Some have compared Trump to King David, who himself committed adultery and murder. But David’s story began with a profound reliance on God who called him from the sheepfold to the kingship, and by the grace of God it did not end with his exploitation of Bathsheba and Uriah. There is no parallel in Trump’s much more protracted career of exploitation. The Lord sent his word by the prophet Nathan to denounce David’s actions—alas, many Christian leaders who could have spoken such prophetic confrontation to him personally have failed to do so. David quickly and deeply repented, leaving behind the astonishing and universally applicable lament of his own sin in Psalm 51—we have no sign that Trump ever in his life has expressed such humility. And the biblical narrative leaves no doubt that David’s sin had vast and terrible consequences for his own family dynasty and for his nation. The equivalent legacy of a Trump presidency is grievous to imagine.

There is a point at which strategy becomes its own form of idolatry—an attempt to manipulate the levers of history in favor of the causes we support.

Most Christians who support Trump have done so with reluctant strategic calculation, largely based on the president’s power to appoint members of the Supreme Court. Important issues are indeed at stake, including the right of Christians and adherents of other religions to uphold their vision of sexual integrity and marriage even if they are in the cultural minority.

But there is a point at which strategy becomes its own form of idolatry—an attempt to manipulate the levers of history in favor of the causes we support. Strategy becomes idolatry, for ancient Israel and for us today, when we make alliances with those who seem to offer strength—the chariots of Egypt, the vassal kings of Rome—at the expense of our dependence on God who judges all nations, and in defiance of God’s manifest concern for the stranger, the widow, the orphan, and the oppressed. Strategy becomes idolatry when we betray our deepest values in pursuit of earthly influence. And because such strategy requires capitulating to idols and princes and denying the true God, it ultimately always fails.

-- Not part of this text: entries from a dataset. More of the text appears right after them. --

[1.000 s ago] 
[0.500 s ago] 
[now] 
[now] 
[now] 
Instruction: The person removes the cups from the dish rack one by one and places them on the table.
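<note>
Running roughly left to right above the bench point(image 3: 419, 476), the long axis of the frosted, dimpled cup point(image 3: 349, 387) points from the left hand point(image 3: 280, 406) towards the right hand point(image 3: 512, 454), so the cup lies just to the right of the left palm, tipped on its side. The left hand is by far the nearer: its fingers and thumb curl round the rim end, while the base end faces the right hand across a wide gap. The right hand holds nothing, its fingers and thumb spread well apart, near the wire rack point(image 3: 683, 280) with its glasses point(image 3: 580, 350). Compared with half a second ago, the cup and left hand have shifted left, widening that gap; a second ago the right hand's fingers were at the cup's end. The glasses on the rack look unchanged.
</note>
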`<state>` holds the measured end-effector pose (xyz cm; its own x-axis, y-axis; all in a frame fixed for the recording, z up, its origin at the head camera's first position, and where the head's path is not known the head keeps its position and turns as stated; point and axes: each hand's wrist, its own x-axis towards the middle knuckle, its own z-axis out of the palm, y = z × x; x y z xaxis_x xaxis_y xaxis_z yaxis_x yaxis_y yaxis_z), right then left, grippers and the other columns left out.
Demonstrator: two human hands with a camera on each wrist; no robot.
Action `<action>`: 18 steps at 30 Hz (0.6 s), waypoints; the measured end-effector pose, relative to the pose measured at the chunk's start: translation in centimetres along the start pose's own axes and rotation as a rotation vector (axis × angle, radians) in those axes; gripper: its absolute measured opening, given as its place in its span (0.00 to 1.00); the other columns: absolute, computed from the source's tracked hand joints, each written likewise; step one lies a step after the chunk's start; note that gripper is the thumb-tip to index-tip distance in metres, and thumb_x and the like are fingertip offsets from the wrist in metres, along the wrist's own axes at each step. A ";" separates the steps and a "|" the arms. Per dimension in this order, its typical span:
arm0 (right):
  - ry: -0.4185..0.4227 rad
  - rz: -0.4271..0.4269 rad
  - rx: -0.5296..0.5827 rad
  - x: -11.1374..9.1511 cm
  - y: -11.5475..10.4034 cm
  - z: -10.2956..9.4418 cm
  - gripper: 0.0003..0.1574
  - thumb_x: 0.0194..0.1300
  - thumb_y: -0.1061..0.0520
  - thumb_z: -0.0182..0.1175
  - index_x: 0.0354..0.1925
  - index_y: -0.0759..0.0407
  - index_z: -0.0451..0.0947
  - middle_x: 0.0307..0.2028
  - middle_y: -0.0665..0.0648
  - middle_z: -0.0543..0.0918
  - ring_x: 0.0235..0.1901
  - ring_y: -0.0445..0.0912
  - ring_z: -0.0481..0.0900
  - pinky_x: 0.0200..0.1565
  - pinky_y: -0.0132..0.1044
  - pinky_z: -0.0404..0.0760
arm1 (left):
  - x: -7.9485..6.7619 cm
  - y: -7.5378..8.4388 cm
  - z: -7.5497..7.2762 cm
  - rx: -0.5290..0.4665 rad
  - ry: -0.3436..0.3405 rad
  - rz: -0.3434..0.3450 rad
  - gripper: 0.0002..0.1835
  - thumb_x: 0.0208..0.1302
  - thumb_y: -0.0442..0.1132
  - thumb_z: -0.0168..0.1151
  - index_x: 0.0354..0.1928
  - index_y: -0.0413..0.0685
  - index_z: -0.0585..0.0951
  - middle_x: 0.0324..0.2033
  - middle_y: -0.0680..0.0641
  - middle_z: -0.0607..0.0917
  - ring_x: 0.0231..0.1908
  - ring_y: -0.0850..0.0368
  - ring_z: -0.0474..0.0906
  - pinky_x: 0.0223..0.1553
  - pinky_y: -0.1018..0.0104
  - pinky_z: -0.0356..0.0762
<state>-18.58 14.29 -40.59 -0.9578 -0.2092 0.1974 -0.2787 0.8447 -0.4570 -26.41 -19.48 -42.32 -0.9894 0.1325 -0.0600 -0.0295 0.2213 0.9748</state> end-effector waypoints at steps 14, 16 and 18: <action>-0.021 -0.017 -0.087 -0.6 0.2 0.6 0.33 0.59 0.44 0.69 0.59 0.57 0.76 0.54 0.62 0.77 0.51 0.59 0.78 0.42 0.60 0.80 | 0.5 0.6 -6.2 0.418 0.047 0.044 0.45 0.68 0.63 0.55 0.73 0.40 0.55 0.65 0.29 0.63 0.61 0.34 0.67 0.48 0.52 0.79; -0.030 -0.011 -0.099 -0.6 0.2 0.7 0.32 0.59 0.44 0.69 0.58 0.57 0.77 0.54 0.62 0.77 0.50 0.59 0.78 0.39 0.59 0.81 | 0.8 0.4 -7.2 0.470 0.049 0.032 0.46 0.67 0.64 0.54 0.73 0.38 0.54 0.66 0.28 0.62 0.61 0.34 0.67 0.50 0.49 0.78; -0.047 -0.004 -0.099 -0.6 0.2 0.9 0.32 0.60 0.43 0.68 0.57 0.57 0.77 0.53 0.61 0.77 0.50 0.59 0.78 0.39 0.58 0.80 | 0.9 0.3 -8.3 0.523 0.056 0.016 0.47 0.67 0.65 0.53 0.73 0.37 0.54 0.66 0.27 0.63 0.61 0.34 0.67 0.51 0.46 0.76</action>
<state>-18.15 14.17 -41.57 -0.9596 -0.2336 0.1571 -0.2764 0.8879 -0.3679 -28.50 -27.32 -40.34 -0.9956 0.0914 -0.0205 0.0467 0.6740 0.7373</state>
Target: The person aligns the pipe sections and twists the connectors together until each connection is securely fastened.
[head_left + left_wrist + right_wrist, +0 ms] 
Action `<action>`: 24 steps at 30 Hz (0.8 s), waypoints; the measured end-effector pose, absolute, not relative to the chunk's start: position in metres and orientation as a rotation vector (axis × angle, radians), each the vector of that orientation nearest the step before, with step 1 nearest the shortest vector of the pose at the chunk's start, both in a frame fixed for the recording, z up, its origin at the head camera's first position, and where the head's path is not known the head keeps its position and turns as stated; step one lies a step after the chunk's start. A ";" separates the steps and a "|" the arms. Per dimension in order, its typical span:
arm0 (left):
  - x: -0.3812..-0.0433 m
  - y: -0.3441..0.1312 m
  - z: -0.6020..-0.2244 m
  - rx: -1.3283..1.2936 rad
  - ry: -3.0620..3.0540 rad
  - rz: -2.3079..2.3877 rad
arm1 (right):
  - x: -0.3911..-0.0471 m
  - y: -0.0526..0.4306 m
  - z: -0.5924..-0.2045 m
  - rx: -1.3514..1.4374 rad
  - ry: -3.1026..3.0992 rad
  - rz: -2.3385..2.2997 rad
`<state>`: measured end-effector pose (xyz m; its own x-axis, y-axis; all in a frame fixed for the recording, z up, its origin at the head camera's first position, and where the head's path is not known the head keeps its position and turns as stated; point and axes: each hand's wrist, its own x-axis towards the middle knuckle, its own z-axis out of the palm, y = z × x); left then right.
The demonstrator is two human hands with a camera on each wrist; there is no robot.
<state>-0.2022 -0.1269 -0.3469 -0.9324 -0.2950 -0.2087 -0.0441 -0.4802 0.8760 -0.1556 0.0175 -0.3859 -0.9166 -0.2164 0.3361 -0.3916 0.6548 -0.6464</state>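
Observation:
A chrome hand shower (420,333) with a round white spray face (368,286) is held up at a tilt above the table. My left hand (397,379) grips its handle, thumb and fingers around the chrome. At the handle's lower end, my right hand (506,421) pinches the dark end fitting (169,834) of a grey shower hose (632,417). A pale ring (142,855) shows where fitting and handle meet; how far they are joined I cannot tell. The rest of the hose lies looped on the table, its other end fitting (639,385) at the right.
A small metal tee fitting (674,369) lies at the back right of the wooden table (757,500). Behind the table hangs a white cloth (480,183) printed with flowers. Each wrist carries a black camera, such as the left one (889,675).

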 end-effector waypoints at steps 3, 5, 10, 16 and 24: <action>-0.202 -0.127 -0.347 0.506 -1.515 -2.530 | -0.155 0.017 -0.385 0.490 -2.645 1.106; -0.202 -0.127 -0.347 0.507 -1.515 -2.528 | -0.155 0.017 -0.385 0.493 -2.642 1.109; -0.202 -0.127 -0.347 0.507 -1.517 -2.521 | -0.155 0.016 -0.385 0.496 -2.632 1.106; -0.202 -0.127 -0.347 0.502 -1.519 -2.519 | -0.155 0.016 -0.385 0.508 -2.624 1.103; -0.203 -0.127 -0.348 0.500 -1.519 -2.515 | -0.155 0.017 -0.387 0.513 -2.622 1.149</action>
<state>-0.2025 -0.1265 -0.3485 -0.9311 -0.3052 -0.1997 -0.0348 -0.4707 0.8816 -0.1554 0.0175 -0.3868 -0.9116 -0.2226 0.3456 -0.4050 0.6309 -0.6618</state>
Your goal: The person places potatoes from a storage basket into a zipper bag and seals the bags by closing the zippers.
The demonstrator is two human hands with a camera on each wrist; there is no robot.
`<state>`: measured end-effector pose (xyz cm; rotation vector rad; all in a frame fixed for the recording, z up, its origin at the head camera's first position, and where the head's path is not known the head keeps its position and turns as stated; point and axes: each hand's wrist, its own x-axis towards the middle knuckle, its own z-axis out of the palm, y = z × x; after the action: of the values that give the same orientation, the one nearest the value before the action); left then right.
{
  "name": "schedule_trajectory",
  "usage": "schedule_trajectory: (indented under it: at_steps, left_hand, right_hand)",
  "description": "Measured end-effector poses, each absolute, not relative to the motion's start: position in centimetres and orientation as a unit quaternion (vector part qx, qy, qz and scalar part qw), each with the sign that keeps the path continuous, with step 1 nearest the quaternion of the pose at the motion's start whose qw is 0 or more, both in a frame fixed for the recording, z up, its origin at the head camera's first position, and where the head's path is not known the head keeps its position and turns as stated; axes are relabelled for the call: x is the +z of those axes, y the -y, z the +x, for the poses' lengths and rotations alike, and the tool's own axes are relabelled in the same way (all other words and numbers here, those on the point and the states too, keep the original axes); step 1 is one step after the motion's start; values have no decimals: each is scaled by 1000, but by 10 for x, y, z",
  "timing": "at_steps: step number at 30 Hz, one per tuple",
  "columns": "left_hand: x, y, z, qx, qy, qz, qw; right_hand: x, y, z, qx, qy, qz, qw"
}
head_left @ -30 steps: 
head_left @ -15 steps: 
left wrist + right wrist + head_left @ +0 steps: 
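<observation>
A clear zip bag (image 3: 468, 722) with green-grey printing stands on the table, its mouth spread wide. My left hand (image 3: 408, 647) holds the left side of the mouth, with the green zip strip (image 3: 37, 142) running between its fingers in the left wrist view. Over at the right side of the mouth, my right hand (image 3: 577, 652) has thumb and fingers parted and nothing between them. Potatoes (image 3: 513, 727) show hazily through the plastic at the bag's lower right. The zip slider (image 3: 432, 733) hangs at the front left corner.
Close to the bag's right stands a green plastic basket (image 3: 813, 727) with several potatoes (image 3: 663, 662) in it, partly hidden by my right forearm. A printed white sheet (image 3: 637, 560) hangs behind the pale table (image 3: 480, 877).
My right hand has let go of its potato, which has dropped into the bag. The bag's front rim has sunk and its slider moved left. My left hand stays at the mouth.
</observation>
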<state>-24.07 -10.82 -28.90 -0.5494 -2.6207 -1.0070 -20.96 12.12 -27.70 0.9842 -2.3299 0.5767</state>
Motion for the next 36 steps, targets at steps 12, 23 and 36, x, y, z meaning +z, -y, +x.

Enthusiasm for a candidate like Trump gives our neighbors ample reason to doubt that we believe Jesus is Lord. They see that some of us are so self-interested, and so self-protective, that we will ally ourselves with someone who violates all that is sacred to us—in hope, almost certainly a vain hope given his mendacity and record of betrayal, that his rule will save us.

The US political system has never been free of idolatry, and politics always requires compromise. Our country is flawed, but it is also resilient. And God is not only just, but also merciful, as he judges the nations. In these closing weeks before the election, all American Christians should repent, fast, and pray—no matter how we vote. And we should hold on to hope—not in a candidate, but in our Lord Jesus. We do not serve idols. We serve the living God. Even now he is ready to have mercy, on us and on all who are afraid. May his name be hallowed, his kingdom come, and his will be done on earth, as it is in heaven.

Andy Crouch is executive editor of Christianity Today.